_Work to be completed:_ Without omission or alteration, write out all of the data.

Data records
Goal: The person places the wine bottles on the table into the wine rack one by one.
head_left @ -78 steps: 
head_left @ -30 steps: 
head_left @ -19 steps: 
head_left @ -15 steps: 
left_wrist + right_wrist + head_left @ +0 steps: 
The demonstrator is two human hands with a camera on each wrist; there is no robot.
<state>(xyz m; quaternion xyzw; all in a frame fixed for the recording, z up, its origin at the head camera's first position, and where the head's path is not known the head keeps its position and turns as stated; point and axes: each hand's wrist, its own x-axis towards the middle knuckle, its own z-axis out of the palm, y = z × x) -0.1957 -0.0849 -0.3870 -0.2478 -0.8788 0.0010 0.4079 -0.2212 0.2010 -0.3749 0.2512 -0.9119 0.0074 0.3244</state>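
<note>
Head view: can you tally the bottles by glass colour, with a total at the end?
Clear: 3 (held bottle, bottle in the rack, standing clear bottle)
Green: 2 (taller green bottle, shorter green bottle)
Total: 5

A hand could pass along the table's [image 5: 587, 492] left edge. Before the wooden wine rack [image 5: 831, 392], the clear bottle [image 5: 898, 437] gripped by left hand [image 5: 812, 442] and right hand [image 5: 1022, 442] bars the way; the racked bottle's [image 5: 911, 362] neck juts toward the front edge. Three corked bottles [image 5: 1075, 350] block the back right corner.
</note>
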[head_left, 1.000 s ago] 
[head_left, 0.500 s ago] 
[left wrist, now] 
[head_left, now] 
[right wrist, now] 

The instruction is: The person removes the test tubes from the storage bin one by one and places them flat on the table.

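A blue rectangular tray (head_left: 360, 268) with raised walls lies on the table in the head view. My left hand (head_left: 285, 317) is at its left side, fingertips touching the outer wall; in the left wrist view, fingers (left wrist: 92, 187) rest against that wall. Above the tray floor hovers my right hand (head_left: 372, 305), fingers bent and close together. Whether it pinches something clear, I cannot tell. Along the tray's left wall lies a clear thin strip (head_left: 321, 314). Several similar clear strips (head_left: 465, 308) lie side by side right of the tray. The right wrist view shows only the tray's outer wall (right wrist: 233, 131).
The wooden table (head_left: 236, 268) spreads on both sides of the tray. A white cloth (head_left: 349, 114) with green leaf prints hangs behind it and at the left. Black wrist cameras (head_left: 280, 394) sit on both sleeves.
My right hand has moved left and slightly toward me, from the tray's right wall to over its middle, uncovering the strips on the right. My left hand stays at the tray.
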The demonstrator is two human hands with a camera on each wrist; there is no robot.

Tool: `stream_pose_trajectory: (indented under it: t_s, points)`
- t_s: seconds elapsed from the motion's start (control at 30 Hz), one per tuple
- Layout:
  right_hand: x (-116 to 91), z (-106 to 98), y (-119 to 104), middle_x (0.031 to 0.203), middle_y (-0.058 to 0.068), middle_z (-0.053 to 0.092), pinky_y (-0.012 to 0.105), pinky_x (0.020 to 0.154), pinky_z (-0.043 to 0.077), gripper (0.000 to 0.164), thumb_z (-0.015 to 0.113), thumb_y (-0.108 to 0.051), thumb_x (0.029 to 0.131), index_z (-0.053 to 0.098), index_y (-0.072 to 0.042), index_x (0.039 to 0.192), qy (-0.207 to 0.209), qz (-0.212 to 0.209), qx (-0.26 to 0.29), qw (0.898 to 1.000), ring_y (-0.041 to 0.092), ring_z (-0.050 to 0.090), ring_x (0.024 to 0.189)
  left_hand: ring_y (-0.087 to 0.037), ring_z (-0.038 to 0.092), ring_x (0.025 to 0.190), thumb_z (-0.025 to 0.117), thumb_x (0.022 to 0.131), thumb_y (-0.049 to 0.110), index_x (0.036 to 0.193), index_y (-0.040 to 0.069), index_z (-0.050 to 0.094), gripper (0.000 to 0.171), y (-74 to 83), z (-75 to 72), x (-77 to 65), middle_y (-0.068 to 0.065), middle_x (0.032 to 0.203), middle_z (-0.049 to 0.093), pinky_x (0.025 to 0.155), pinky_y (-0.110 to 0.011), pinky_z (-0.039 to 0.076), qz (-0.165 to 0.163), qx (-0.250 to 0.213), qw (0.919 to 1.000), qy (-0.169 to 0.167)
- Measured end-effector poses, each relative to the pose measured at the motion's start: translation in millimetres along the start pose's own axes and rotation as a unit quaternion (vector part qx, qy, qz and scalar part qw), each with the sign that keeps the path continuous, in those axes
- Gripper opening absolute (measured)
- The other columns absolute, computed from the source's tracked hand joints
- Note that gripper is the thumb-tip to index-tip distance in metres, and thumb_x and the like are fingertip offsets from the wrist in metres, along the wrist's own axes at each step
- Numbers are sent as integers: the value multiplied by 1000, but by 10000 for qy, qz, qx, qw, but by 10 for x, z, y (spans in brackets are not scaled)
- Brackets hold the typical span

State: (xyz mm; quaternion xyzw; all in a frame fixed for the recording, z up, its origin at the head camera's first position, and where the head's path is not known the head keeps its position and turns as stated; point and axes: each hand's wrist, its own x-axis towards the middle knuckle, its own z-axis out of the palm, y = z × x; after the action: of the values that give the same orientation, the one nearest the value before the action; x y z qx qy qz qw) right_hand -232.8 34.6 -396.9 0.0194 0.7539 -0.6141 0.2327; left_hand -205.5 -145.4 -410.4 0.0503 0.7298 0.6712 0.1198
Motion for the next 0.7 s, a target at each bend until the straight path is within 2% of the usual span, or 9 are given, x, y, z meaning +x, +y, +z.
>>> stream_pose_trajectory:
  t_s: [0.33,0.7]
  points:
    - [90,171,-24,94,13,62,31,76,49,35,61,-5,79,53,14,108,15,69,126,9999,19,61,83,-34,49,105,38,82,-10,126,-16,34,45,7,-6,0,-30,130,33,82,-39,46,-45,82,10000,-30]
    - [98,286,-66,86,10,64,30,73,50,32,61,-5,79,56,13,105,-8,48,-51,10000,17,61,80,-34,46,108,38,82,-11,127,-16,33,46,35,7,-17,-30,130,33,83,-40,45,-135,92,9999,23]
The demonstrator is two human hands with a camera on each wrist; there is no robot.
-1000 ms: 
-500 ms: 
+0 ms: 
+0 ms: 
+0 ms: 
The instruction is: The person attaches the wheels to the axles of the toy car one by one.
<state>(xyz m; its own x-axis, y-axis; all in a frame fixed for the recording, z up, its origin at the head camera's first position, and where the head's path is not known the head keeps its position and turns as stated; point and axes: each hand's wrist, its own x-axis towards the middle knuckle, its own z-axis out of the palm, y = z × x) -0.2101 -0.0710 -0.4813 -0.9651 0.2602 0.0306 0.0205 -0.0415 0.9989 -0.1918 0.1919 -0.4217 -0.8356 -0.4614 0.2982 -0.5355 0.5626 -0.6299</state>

_Exercise solution:_
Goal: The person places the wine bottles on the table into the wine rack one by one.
head_left @ -78 steps: 
head_left @ -30 steps: 
head_left @ -19 steps: 
head_left @ -15 steps: 
left_wrist + right_wrist + head_left @ +0 steps: 
The demonstrator is two human hands with a camera on each wrist; there is no robot.
<state>(xyz m; quaternion xyzw; all in a frame fixed for the recording, z up, its origin at the head camera's first position, and where the head's path is not known the head keeps its position and turns as stated; point and axes: each hand's wrist, its own x-axis towards the middle knuckle, its own z-axis out of the palm, y = z × x) -0.1957 -0.0849 -0.3870 -0.2478 -0.8788 0.0010 0.4079 -0.2212 0.2010 -0.3749 0.2512 -0.9119 0.0074 0.3244</state>
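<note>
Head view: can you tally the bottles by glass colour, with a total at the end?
Clear: 3 (held bottle, bottle in the rack, standing clear bottle)
Green: 2 (taller green bottle, shorter green bottle)
Total: 5

A hand could pass along the table's [image 5: 587, 492] left edge. Before the wooden wine rack [image 5: 831, 392], the clear bottle [image 5: 898, 437] gripped by left hand [image 5: 812, 442] and right hand [image 5: 1022, 442] bars the way; the racked bottle's [image 5: 911, 362] neck juts toward the front edge. Three corked bottles [image 5: 1075, 350] block the back right corner.
</note>
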[head_left, 1.000 s ago] 
[head_left, 0.500 s ago] 
[left wrist, now] 
[head_left, now] 
[right wrist, now] 

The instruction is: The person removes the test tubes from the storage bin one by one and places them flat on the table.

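A blue rectangular tray (head_left: 360, 268) with raised walls lies on the table in the head view. My left hand (head_left: 285, 317) is at its left side, fingertips touching the outer wall; in the left wrist view, fingers (left wrist: 92, 187) rest against that wall. Above the tray floor hovers my right hand (head_left: 372, 305), fingers bent and close together. Whether it pinches something clear, I cannot tell. Along the tray's left wall lies a clear thin strip (head_left: 321, 314). Several similar clear strips (head_left: 465, 308) lie side by side right of the tray. The right wrist view shows only the tray's outer wall (right wrist: 233, 131).
The wooden table (head_left: 236, 268) spreads on both sides of the tray. A white cloth (head_left: 349, 114) with green leaf prints hangs behind it and at the left. Black wrist cameras (head_left: 280, 394) sit on both sleeves.
My right hand has moved left and slightly toward me, from the tray's right wall to over its middle, uncovering the strips on the right. My left hand stays at the tray.
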The demonstrator is two human hands with a camera on each wrist; there is no robot.

Tool: `stream_pose_trajectory: (indented under it: t_s, points)`
- t_s: seconds elapsed from the motion's start (control at 30 Hz), one per tuple
- Layout:
  right_hand: x (-116 to 91), z (-106 to 98), y (-119 to 104), middle_x (0.031 to 0.203), middle_y (-0.058 to 0.068), middle_z (-0.053 to 0.092), pinky_y (-0.012 to 0.105), pinky_x (0.020 to 0.154), pinky_z (-0.043 to 0.077), gripper (0.000 to 0.164), thumb_z (-0.015 to 0.113), thumb_y (-0.108 to 0.051), thumb_x (0.029 to 0.131), index_z (-0.053 to 0.098), index_y (-0.072 to 0.042), index_x (0.039 to 0.192), qy (-0.207 to 0.209), qz (-0.212 to 0.209), qx (-0.26 to 0.29), qw (0.898 to 1.000), ring_y (-0.041 to 0.092), ring_z (-0.050 to 0.090), ring_x (0.024 to 0.189)
  left_hand: ring_y (-0.087 to 0.037), ring_z (-0.038 to 0.092), ring_x (0.025 to 0.190), thumb_z (-0.025 to 0.117), thumb_x (0.022 to 0.131), thumb_y (-0.049 to 0.110), index_x (0.036 to 0.193), index_y (-0.040 to 0.069), index_z (-0.050 to 0.094), gripper (0.000 to 0.171), y (-74 to 83), z (-75 to 72), x (-77 to 65), middle_y (-0.068 to 0.065), middle_x (0.032 to 0.203), middle_z (-0.049 to 0.093), pinky_x (0.025 to 0.155), pinky_y (-0.110 to 0.011), pinky_z (-0.039 to 0.076), qz (-0.165 to 0.163), qx (-0.250 to 0.213), qw (0.919 to 1.000), qy (-0.169 to 0.167)
- Measured end-effector poses, each relative to the pose measured at the motion's start: translation in millimetres along the start pose's own axes and rotation as a unit quaternion (vector part qx, qy, qz and scalar part qw), each with the sign that keeps the path continuous, in those axes
- Gripper opening absolute (measured)
- The other columns absolute, computed from the source's tracked hand joints
- Note that gripper is the thumb-tip to index-tip distance in metres, and thumb_x and the like are fingertip offsets from the wrist in metres, along the wrist's own axes at each step
- Numbers are sent as integers: the value multiplied by 1000, but by 10000 for qy, qz, qx, qw, but by 10 for x, z, y (spans in brackets are not scaled)
- Brackets hold the typical span

State: (xyz mm; quaternion xyzw; all in a frame fixed for the recording, z up, its origin at the head camera's first position, and where the head's path is not known the head keeps its position and turns as stated; point and axes: each hand's wrist, its own x-axis towards the middle knuckle, its own z-axis out of the palm, y = z × x; after the action: of the values that give the same orientation, the one nearest the value before the action; x y z qx qy qz qw) right_hand -232.8 34.6 -396.9 0.0194 0.7539 -0.6141 0.2327; left_hand -205.5 -145.4 -410.4 0.0503 0.7298 0.6712 0.1198
Motion for the next 0.7 s, a target at each bend until the straight path is within 2% of the usual span, or 9 are given, x, y, z meaning +x, +y, +z.
>>> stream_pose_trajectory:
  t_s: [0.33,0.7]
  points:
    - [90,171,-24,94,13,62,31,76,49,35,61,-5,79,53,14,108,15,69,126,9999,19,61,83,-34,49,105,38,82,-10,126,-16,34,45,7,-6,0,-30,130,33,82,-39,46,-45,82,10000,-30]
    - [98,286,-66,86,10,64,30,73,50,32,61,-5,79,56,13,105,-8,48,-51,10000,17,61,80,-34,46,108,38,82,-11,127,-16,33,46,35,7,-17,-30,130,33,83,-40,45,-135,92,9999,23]
The demonstrator is two human hands with a camera on each wrist; there is no robot.
-1000 ms: 
-500 ms: 
+0 ms: 
+0 ms: 
+0 ms: 
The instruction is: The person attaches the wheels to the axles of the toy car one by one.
<state>(xyz m; its own x-axis, y-axis; all in a frame fixed for the recording, z up, its origin at the head camera's first position, and where the head's path is not known the head keeps its position and turns as stated; point and axes: each hand's wrist, its own x-axis towards the middle knuckle, its own z-axis out of the palm, y = z × x) -0.2101 -0.0710 -0.4813 -0.9651 0.2602 0.0306 0.0205 -0.0415 0.9989 -0.1918 0.1919 -0.4217 -0.8356 -0.4614 0.2982 -0.5355 0.5626 -0.6299</state>

The answer to this exercise has been written out completely.